Trafik kazasında sevgilisini kaybeden ve kendini eve kapatan yazar Yeşim Miraç, kazadan önce yayınevinin editörüne ilginç bir fikirle gelmiştir. İçlerinde Yeşim Miraç'ın da olduğu sekiz yazar, kendi ölümlerini kurguladıkları hikayeler yazacak ve bunlardan bir derleme oluşturulacak! Öyküler yazılır ve kitabın basımı gerçekleşir. Kitabın ismi "Bu Kitaptan Kimse Sağ Çıkamayacak" olur.

İnanılmaz rastlantılar sonucu, derlemede ölüm kurgusu yer alan her yazar sırasıyla ölür, hem de aynen kurguladıkları şekilde! Yazarların yanı sıra, kitapta adı geçen herkes talihsiz olaylarla hayatını kaybetmektedir.

”Kendi ölümünü kurgulayan biri öngördüğü gibi öldüyse bu bir rastlantıdır. Peki, ölümünü kurgulayan herkes aynı şekilde ölüyorsa bu nedir! Böyle bir kitap, edebiyatı mı içerir kehaneti mi!”

Gerçeküstü ve gerilim dolu polisiye unsurların çok ince şekilde örüldüğü kurguda, Altay Öktem'in alışık olduğumuz politik ve medyatik mizah yönü kitabı oldukça zevkli okunur kılmış. Çok keyifli, zevkle okunan bir roman...



7 Nisan 2013 Pazar

Beyoğlu'nda Gezersin

İlk kez okudum Nazlı Eray'ı... Bu türü temsil eden bir başka türk yazarımız var mıdır bilmiyorum ancak artık benim için "Nazlı Eray Tarzı" diye bir şey olduğu kesin. Post-modern dönemin özelliklerini almış eser, "fantastik gerçekçi" romanın bence en iyi örneklerinden biri.

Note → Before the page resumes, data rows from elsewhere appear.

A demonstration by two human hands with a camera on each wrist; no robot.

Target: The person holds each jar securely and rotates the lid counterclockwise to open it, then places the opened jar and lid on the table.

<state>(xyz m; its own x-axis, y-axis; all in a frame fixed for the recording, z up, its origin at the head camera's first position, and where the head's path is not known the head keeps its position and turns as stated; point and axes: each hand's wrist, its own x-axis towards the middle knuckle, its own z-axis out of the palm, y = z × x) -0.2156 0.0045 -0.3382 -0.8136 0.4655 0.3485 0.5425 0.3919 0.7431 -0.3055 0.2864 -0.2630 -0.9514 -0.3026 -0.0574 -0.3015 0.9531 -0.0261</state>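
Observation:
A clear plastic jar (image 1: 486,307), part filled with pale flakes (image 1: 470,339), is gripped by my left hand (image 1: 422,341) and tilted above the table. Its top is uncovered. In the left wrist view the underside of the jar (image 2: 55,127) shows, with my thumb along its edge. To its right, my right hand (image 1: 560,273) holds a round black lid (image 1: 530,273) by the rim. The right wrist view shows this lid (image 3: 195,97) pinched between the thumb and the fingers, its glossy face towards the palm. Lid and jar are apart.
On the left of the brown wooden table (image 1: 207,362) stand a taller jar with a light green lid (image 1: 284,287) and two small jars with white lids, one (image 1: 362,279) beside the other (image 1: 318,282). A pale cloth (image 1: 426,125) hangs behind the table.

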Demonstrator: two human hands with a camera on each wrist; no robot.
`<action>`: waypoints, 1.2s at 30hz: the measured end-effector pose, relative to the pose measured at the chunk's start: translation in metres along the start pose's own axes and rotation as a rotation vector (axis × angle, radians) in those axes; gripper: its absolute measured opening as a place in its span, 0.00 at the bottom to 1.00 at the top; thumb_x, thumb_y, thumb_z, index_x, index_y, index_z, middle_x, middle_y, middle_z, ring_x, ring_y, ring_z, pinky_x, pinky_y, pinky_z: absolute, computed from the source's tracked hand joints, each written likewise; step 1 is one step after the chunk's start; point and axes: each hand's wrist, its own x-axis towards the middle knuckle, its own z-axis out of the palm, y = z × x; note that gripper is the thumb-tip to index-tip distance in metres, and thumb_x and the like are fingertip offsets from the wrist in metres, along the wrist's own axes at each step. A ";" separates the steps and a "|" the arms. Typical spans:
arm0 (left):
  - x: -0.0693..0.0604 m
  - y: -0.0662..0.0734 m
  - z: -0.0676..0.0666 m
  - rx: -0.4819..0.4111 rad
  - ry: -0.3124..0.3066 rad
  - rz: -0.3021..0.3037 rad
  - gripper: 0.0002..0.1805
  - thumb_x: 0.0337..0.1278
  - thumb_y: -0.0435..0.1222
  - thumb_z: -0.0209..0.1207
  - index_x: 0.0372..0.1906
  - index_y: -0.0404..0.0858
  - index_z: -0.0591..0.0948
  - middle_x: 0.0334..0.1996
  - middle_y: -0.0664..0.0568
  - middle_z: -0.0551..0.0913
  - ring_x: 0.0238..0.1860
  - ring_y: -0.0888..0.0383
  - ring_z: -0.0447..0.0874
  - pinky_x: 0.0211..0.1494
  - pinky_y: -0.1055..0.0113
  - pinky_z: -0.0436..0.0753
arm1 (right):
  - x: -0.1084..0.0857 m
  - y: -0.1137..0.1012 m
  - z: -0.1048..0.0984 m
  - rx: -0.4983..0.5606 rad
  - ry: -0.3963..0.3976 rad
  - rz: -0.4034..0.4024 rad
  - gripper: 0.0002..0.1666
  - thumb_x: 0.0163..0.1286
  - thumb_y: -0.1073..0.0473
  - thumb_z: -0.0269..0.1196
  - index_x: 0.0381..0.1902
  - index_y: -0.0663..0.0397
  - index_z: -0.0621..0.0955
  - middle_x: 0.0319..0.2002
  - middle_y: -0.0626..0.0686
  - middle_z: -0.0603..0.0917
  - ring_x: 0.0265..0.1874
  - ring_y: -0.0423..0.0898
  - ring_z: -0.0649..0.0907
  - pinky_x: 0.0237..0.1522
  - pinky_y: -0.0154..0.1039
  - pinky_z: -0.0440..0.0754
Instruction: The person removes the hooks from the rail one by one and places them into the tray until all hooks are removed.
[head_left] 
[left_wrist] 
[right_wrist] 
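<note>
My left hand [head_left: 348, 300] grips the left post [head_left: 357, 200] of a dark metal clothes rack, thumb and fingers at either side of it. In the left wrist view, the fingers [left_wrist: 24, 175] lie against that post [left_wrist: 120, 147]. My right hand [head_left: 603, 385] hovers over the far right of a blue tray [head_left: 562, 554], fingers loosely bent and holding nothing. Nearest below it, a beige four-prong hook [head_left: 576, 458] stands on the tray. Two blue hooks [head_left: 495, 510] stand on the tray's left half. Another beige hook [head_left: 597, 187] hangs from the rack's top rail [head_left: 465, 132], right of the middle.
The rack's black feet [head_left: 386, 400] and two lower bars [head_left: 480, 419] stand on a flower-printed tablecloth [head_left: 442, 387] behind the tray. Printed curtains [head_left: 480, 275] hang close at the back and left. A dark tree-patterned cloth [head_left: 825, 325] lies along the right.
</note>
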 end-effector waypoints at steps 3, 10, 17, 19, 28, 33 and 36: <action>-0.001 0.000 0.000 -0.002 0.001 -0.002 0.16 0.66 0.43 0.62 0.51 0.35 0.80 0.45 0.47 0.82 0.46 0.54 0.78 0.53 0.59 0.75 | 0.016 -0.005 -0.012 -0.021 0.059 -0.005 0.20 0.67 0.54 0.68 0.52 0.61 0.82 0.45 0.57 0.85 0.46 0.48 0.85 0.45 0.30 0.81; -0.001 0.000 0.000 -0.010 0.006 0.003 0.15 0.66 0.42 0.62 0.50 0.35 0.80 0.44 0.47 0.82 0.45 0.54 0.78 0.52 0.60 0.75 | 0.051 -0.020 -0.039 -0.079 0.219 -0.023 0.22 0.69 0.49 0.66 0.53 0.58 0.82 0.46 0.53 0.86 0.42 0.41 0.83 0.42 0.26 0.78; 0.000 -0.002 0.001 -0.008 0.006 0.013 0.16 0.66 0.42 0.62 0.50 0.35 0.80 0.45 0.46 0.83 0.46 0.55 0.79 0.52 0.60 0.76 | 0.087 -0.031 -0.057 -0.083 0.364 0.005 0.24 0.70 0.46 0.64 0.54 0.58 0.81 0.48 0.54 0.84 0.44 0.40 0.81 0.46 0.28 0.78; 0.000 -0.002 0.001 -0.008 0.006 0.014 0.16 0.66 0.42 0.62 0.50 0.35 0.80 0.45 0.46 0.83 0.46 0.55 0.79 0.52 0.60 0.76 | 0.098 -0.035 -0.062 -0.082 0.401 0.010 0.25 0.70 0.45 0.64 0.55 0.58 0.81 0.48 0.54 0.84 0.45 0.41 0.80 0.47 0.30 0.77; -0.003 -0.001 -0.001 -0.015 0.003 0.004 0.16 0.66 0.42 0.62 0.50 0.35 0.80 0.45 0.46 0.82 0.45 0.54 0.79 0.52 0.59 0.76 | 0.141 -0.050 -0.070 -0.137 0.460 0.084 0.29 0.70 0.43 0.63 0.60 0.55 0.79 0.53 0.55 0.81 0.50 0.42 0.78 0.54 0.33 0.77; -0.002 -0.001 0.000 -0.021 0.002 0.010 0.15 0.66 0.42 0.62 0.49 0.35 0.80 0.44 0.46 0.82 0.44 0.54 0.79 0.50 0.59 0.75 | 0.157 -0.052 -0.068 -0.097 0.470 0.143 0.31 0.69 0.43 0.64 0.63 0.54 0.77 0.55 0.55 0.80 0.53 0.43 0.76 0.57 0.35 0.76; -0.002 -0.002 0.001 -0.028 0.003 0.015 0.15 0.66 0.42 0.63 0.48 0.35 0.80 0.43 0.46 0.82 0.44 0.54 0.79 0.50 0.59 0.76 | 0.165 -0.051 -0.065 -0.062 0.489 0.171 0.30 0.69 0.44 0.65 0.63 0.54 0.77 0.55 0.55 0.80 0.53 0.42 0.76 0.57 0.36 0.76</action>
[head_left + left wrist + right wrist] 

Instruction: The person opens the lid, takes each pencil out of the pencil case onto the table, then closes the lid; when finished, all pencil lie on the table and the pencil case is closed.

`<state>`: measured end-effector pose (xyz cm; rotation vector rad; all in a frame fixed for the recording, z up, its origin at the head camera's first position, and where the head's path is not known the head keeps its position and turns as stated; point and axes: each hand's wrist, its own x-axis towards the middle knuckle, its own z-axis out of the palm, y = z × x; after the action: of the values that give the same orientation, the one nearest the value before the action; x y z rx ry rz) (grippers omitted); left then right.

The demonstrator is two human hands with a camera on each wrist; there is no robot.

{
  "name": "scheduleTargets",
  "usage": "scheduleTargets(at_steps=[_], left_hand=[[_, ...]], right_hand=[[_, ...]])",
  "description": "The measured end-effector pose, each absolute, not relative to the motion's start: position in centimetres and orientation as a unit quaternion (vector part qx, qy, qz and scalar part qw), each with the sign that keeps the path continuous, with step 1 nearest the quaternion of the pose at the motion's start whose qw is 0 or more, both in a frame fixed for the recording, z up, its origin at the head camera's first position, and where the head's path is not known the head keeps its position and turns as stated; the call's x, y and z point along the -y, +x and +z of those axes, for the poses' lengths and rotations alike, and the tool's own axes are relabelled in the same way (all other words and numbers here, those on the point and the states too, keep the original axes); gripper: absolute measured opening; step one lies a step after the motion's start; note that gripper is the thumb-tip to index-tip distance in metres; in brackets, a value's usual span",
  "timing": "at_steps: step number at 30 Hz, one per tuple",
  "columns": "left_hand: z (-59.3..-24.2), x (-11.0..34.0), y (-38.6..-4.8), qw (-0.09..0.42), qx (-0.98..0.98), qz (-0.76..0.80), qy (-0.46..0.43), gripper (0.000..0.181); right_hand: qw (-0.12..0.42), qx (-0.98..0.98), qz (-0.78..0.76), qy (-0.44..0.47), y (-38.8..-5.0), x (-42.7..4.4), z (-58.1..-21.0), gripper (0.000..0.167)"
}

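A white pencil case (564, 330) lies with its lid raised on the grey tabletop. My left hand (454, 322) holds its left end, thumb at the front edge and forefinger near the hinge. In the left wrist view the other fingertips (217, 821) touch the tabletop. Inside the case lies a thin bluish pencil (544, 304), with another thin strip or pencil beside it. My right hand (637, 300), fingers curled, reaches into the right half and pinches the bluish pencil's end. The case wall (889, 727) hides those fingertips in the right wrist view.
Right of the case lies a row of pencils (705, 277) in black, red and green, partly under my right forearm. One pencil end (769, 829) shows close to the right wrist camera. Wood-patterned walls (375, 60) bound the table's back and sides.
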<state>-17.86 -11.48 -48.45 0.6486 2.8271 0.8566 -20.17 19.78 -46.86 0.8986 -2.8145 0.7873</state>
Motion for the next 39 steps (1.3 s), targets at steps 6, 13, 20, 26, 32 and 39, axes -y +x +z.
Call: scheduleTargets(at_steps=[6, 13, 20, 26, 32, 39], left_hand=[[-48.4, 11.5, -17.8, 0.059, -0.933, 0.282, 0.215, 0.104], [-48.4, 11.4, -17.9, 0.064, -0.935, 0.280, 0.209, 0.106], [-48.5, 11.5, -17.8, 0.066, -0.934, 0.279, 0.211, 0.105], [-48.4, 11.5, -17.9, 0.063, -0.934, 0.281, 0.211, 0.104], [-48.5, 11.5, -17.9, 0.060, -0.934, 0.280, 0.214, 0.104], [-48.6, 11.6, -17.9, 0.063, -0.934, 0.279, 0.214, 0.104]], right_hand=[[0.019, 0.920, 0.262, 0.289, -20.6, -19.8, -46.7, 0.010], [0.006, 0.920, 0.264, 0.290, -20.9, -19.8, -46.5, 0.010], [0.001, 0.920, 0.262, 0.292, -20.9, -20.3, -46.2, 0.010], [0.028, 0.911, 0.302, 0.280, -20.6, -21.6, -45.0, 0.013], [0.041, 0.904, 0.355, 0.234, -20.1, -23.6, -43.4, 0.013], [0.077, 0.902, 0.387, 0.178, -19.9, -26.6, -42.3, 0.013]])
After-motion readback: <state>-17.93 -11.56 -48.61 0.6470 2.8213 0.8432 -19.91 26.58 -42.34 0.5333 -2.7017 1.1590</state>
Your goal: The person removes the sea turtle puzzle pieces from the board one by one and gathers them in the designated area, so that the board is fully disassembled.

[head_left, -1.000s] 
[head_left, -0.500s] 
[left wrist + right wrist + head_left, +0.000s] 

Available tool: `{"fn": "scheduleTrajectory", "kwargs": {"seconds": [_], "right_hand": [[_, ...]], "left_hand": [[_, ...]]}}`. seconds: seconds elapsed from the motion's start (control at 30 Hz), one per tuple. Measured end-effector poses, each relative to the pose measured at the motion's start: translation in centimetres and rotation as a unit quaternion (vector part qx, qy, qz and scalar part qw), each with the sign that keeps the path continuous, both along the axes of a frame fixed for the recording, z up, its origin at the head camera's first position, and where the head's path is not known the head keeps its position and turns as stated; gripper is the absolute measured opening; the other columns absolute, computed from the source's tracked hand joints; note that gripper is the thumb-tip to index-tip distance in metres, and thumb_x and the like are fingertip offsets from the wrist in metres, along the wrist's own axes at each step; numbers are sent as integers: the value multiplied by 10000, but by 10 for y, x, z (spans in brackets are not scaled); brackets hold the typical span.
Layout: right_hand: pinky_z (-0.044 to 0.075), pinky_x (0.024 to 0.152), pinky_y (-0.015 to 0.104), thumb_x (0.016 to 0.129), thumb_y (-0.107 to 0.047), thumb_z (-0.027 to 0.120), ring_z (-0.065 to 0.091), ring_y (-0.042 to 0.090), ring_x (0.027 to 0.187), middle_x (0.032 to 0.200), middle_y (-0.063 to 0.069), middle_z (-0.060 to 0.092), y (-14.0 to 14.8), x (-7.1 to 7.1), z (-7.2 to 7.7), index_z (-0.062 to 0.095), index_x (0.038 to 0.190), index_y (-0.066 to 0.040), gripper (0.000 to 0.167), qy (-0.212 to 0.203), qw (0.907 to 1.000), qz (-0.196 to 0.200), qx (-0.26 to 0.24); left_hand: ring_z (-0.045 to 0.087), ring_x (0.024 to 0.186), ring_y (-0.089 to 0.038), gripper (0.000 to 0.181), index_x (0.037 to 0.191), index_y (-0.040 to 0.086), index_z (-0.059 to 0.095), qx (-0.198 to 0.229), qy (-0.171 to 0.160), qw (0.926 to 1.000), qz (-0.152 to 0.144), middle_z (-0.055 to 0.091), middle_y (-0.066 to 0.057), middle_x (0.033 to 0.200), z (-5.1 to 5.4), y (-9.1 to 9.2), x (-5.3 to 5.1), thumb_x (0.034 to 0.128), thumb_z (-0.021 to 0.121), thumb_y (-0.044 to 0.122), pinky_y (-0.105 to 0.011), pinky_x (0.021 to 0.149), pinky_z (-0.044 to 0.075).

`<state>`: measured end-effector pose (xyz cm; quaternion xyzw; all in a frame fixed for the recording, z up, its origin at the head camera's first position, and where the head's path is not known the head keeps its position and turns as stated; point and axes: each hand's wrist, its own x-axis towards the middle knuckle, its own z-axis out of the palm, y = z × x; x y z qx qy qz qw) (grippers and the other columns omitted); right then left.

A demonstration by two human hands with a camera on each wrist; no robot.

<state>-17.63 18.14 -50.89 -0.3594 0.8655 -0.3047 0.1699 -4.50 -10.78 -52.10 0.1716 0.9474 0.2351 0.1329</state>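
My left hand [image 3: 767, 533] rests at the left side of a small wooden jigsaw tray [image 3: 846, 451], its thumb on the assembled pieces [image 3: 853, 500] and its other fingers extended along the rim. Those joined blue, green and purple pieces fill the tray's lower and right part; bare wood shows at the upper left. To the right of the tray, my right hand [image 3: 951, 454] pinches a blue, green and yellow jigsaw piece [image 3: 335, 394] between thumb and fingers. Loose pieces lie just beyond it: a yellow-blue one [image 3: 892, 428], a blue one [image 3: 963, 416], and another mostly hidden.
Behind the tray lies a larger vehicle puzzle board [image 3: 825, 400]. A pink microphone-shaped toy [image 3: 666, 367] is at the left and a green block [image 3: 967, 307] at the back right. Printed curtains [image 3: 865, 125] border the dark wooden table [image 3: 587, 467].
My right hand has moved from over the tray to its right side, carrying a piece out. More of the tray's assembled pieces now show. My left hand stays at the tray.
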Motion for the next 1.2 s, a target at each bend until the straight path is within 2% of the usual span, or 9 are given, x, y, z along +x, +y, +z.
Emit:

Hayalle gerçeğin; şimdiyle eskinin, zaman ve yer kavramının birbirine girdiği romanda, Nakşibendi Şeyhi Küçük Hüseyin Efendi, 1950'lerde güzeller güzeli Madam Tamara, Mazi Kalbimde Bir Yaradır programının yapımcısı Ulvi, ilk hava şehitlerimizden Fethi Bey, elinde geçmişteki bir kadının hatıra defteri ile Beyoğlunda dolaşan çılgın âşık Bozacı Naki, psikolojik problemlerin konuşulduğu, hastaların telefonla bağlanıp, bilgi aldığı “Deli Saati” adlı programı sunan ünlü Doktor gibi farklı zaman diliminde yaşamış karakterler yer alıyor.

Yazar ya da romanın baş kahramanı 1950’li yıllarda yaşamış, ve bir otel odasında öldürülmüş olan Beyoğlu’nun en güzel kadınlarından Madam Tamara’nın gizemli ölümünü bir zaman tünelinde, gerçeklikten kopmadan, farklı zamanlarda yaşamış kişilerle birlikte çözmeye çalışıyor.

Okuduğum en ilginç romanlardan biri olan "Beyoğlu'nda Gezersin" zaman zaman şaşırtıcı, zaman zaman ürpertici ayrıntılarla dolu... Öyle ki, kitap bittiktan sonra Beyoğlu'na, romanda Madam Tamara'nın sıkça gittiği Markiz pastanesine gittiğimde, önceside defalarca gitmiş olmama rağmen ilk kez gitmişim hissine kapıldım, tam anlamıyla tüylerim diken diken oldu. Okuyucuya bu hissi verebilen tüm yazarların kalemine sağlık;)




Lizbon'a Gece Treni

Öğrencilerinin Mundus adını verdiği Raimund Gregorius alışkanlıklarının esiri, tek düze bir yaşam süren, mesleğinde başarılır bir antik diller öğretmenidir.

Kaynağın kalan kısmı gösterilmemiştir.